Set down the data again in full, keeping every line exactly as it is.

• • • • •

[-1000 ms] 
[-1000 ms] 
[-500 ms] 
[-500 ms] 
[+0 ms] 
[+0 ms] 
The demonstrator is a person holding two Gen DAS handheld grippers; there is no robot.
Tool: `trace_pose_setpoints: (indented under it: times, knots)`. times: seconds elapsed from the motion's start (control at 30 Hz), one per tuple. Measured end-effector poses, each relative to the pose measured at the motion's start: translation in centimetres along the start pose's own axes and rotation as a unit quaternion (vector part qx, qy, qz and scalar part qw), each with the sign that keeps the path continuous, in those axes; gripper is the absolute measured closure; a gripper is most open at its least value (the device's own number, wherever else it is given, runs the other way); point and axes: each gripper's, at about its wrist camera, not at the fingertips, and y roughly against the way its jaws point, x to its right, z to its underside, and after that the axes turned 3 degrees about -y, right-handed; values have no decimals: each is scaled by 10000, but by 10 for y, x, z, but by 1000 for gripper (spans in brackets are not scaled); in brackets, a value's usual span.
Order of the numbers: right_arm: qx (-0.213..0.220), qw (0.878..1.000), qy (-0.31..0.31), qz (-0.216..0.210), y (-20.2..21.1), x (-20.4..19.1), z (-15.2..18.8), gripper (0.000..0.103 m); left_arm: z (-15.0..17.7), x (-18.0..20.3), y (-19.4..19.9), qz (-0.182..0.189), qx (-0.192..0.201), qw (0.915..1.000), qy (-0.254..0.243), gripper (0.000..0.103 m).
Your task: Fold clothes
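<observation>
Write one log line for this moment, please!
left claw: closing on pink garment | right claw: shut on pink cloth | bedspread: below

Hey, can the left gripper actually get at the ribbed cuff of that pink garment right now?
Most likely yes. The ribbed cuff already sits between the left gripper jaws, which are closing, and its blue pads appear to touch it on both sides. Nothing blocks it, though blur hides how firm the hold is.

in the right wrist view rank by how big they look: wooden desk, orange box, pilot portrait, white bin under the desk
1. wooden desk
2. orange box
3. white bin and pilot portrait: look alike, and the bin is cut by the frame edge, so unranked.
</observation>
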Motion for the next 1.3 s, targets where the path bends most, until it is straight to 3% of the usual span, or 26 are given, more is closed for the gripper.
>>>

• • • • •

**ANSWER AREA:**
[-1000 ms] 
[-1000 ms] 
[-500 ms] 
[-500 ms] 
[+0 ms] 
[+0 ms] 
The demonstrator is a person holding two Gen DAS handheld grippers; there is no robot.
Tool: `trace_pose_setpoints: (indented under it: times, knots)`. times: seconds elapsed from the motion's start (control at 30 Hz), one per tuple. Measured end-effector poses, each relative to the pose measured at the motion's start: translation in centimetres along the start pose's own axes and rotation as a unit quaternion (vector part qx, qy, qz and scalar part qw), each with the sign that keeps the path continuous, in those axes; gripper is the absolute measured closure; a gripper is most open at its least value (the device's own number, wherever else it is given, runs the other way); point and axes: each gripper's, at about its wrist camera, not at the fingertips, and y roughly against the way its jaws point, x to its right, z to its underside, and after that the axes turned 3 degrees about -y, right-handed; values have no decimals: each is scaled by 10000, but by 10 for y, x, z, but by 1000 for gripper (spans in brackets are not scaled); in brackets, a value's usual span.
Order of the numbers: right_arm: qx (-0.213..0.220), qw (0.878..1.000), qy (-0.31..0.31), qz (-0.216..0.210), y (-20.2..21.1), x (-20.4..19.1), z (-15.2..18.8), gripper (0.000..0.103 m); left_arm: z (-15.0..17.7), x (-18.0..20.3), y (-19.4..19.9), qz (-0.182..0.189), qx (-0.192..0.201), qw (0.915..1.000), qy (-0.254..0.243), gripper (0.000..0.103 m).
Your task: Fold clothes
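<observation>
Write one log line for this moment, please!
left claw: closing on pink garment | right claw: shut on pink cloth | bedspread: below

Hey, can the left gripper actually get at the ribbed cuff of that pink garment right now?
Most likely yes. The ribbed cuff already sits between the left gripper jaws, which are closing, and its blue pads appear to touch it on both sides. Nothing blocks it, though blur hides how firm the hold is.

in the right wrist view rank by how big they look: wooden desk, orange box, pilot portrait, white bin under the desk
1. wooden desk
2. orange box
3. white bin and pilot portrait: look alike, and the bin is cut by the frame edge, so unranked.
</observation>
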Motion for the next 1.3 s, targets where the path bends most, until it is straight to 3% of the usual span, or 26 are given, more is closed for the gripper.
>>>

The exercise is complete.